A combination of measures over the long term is required for the control of bracken fern.

Control strategies must be aimed at weakening and killing the plant root system and rhizomes. A large amount of the plant’s energy is stored in the root system, which allows the plant to regenerate after damage. Repeated control techniques will reduce and eventually kill the root system and prevent further regeneration.

Hygiene

Ensure that equipment used for cultivation is cleaned before it is moved from bracken-infested areas to ‘clean’ areas. Sections of rhizome broken off and carried to un-infested areas by machinery may establish and create new infestations.

Cultivation

Combining cultivation over two or three consecutive years with cropping before the establishment of a competitive pasture is effective for the control of bracken.

Cultivate in summer to break up the rhizomes and bring them to the surface, where they dry out and die. Cultivation to 15–20 cm is deep enough for good control. Disc ploughs and rotary hoes are suitable but tined implements are best as they drag the rhizomes to the surface. If infestations are thick and well established they may have to be slashed or burned before cultivation to avoid blocking up machinery.

Unfortunately, cultivation is not suitable on steep country where soils are shallow, infertile and easily eroded.

Slashing

Repeated slashing can eventually control bracken, but it needs to be done for a minimum of three consecutive years to deplete the plant energy reserves stored in the rhizome.

For greatest effect, destroy the new fronds as they reach the unfurled stage. At this point the fronds have used up the maximum amount of energy from the rhizome for growth.

Slashing needs to be repeated regularly: about once every four weeks during the peak growth season from late spring to late summer. Work conducted in Victoria indicates that three cuts a year (December, January and March) appear to be more effective than two.

It is more effective to concentrate on small areas by slashing frequently rather than try to control larger areas but slash less frequently.

Unfortunately, steep topography can also make slashing impossible in some areas.

Rolling/crushing

Rollers crush and bruise the fronds but are less effective than cutting.

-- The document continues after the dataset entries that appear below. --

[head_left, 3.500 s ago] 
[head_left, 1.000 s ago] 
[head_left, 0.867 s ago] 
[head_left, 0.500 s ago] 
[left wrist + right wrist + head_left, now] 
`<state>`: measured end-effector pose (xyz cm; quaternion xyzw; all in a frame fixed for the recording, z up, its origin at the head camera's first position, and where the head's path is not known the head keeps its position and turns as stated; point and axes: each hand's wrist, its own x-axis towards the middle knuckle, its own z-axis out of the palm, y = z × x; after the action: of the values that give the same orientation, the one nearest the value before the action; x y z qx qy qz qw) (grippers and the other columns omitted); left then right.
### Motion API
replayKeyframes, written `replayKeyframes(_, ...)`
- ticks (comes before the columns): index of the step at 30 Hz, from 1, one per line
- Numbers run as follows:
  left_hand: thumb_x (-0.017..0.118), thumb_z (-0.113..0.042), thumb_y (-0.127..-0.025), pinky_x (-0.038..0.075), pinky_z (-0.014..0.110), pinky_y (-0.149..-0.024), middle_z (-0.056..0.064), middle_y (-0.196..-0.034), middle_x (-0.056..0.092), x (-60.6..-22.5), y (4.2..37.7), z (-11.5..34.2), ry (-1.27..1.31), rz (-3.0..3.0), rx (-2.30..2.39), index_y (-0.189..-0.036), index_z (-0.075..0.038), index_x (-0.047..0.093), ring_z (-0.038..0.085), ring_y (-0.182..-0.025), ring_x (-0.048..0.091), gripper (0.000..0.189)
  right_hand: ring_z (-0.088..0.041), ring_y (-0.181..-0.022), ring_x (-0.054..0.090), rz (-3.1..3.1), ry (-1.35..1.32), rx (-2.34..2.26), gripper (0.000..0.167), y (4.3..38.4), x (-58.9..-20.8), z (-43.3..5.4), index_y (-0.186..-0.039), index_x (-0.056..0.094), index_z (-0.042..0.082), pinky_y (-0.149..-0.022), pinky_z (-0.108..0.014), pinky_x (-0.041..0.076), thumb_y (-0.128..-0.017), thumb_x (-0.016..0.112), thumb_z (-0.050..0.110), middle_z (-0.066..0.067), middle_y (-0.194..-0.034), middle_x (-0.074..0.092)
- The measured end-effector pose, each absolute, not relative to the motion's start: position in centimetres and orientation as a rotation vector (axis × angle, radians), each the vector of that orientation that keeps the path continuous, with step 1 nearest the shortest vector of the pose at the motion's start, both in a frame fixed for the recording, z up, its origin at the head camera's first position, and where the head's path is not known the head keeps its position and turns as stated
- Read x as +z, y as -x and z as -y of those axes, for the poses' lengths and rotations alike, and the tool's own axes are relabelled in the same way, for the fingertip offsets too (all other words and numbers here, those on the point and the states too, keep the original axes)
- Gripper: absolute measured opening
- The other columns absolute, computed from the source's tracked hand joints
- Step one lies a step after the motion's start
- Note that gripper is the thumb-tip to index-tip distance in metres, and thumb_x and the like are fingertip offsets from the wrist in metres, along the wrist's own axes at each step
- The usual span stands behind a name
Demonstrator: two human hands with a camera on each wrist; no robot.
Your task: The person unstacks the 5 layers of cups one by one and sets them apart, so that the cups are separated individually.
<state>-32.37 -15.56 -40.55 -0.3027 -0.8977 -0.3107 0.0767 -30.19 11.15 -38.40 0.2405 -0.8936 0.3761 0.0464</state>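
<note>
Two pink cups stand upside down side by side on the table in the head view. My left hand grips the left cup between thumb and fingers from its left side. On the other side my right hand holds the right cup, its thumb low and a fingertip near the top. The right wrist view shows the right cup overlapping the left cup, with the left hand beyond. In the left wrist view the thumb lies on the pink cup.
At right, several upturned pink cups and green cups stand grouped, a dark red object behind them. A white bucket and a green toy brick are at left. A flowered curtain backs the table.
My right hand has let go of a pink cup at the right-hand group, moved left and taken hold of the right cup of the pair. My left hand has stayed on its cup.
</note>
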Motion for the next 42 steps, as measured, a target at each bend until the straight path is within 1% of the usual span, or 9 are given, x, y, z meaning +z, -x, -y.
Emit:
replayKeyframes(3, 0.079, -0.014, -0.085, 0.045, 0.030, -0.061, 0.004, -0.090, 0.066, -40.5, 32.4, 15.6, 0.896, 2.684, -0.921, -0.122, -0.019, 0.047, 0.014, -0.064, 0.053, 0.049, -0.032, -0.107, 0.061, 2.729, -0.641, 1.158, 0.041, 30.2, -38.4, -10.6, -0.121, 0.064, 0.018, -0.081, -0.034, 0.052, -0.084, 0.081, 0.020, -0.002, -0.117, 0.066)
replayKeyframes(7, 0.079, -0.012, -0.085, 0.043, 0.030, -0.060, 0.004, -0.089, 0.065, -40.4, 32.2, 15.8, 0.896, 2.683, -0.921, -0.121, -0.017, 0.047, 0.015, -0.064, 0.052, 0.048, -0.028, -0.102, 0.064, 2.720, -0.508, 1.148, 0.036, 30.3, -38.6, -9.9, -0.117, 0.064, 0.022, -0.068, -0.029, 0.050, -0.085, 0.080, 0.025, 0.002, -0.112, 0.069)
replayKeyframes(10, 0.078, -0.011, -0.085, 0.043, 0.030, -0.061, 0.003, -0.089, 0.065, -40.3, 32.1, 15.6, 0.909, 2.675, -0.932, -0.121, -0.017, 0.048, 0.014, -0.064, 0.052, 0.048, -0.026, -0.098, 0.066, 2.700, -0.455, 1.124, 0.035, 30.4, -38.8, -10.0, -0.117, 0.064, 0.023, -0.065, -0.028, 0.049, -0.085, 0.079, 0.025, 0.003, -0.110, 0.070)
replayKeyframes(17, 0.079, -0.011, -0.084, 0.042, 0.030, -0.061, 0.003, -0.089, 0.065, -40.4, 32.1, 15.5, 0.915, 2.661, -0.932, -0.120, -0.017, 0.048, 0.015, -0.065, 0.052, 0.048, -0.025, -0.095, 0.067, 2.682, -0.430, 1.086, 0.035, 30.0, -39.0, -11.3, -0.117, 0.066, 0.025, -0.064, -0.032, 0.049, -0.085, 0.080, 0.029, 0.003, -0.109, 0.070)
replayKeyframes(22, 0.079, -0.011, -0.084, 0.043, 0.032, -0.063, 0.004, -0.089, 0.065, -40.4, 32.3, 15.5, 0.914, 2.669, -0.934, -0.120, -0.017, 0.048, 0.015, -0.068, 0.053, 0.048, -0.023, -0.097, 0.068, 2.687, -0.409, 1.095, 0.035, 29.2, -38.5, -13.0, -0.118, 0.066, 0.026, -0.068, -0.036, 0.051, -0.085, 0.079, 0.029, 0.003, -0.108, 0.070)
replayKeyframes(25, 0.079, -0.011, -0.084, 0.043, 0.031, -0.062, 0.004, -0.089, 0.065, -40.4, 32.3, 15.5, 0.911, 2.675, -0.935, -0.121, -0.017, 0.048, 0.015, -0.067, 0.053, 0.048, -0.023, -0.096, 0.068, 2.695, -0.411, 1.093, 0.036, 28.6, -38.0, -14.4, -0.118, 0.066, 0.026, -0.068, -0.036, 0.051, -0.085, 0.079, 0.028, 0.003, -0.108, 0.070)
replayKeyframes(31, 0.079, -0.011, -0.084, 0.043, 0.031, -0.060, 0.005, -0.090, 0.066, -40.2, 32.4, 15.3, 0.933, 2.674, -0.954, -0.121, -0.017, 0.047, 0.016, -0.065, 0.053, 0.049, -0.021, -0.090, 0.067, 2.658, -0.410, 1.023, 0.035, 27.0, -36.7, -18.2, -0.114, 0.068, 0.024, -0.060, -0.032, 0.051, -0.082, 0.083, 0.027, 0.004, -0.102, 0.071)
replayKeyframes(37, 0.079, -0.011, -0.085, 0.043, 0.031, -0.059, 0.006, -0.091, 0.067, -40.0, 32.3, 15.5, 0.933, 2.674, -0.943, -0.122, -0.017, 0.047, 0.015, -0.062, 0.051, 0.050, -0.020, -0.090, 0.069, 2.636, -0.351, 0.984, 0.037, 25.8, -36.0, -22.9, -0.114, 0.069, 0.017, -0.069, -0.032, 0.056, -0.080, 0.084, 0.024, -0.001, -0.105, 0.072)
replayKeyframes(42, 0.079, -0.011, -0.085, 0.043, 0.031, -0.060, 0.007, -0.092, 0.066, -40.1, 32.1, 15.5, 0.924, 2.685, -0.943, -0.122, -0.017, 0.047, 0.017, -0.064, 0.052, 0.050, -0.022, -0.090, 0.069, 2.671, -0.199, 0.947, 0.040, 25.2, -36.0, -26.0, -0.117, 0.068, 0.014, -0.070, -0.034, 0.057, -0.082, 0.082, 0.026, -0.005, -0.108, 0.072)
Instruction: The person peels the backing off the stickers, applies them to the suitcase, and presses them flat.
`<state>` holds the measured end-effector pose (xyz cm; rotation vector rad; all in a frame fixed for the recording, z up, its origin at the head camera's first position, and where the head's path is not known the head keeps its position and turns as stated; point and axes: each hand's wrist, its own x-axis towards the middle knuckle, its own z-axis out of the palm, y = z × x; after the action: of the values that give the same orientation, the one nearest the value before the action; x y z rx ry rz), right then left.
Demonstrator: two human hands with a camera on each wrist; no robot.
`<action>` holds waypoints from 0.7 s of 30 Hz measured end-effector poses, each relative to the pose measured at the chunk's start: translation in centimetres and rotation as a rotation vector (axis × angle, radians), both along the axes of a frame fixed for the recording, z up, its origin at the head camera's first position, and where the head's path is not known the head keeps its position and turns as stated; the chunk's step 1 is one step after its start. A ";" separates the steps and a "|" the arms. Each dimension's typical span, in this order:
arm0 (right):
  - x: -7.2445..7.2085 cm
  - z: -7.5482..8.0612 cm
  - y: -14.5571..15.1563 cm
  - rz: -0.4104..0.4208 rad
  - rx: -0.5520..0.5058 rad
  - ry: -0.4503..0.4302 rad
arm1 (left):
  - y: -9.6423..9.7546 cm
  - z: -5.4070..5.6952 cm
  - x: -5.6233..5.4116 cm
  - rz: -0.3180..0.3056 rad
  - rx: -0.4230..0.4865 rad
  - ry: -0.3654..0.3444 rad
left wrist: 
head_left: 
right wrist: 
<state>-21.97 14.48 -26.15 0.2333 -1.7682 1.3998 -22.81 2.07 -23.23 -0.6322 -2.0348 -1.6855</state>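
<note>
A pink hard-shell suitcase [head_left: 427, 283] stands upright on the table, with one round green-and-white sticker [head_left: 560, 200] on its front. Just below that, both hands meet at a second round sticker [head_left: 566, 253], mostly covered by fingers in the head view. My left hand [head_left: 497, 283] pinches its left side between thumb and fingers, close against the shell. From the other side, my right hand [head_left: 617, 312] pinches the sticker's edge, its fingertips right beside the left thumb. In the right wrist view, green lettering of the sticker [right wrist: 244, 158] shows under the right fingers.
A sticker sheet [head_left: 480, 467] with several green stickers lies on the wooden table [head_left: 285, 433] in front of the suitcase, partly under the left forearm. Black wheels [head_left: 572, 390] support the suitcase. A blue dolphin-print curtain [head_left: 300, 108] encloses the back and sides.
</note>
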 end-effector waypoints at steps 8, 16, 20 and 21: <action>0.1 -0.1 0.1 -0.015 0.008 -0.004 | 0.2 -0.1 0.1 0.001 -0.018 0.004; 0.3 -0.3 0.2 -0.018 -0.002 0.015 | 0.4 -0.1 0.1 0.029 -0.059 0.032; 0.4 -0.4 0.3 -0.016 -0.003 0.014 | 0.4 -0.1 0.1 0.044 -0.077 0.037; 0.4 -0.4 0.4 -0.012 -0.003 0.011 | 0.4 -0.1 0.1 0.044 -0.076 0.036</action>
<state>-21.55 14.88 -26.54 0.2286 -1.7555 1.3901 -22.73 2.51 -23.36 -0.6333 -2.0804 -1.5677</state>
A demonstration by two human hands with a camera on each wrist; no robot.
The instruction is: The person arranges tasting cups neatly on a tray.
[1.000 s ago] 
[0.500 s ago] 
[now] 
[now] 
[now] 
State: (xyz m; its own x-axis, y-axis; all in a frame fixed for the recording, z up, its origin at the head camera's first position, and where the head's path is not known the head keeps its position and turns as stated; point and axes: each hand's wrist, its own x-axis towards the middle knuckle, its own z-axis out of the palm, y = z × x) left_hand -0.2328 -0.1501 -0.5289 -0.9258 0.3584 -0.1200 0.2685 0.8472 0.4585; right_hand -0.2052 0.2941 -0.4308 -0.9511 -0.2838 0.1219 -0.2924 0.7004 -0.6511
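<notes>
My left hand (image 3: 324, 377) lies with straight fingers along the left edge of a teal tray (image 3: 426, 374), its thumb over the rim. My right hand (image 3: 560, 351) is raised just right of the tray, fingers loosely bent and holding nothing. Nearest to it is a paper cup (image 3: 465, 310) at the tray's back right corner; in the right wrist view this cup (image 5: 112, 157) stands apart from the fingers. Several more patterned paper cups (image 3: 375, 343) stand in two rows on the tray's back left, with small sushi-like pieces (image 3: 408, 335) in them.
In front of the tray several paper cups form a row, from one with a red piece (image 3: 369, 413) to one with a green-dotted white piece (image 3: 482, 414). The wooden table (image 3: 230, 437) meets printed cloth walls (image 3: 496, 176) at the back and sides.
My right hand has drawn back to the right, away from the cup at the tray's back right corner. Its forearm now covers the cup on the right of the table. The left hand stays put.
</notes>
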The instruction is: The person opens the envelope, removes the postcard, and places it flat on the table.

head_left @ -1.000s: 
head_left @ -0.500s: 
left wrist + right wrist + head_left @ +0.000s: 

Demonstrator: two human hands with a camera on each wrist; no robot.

As with slashing, repeated crushing of the fronds may eventually wear down the energy reserves in the rhizome.

Using a roller is a quicker, more versatile and less expensive method than either slashing or cultivation. Rollers with a ribbed or irregular surface are best.

Burning

Burning alone is not an effective control technique. Bracken regenerates rapidly after burning because the underground rhizome is unharmed. However, burning can be used to reduce the amount of dead fronds in the winter before a planned herbicide application or cultivation.

Pasture establishment and management

Pasture improvement is an essential part of any plan to control bracken. Most control options will eventually fail if they are not followed up by strategies that encourage a competitive pasture. If sowing a pasture, choose species or varieties of grasses and legumes that will be suited to the soil type and climate of the area. Consult your local agronomist for recommendations.

Herbicides

Herbicides are available for use on bracken in pastures and in environmental situations. There is no herbicide that will provide complete control of bracken with a single application. However, there are several herbicides that, when used as part of a program, can provide effective control.

Herbicides can be applied with a boom spray, by motorised mister, wipers or knapsack.

To ensure effective translocation to the root system, herbicides must be applied when the majority of fronds are fully unfurled from November/December to April/May. The fronds transfer their food reserves into the rhizome in late autumn, and herbicide application is most effective at this time.

Do not cut or otherwise damage bracken for at least 8–12 months before spraying. Do not slash, burn, cultivate or graze for at least 6 months after treatment as sprayed plants may take a number of months to die off.

There are a number of things to remember when applying chemicals to ensure the best results.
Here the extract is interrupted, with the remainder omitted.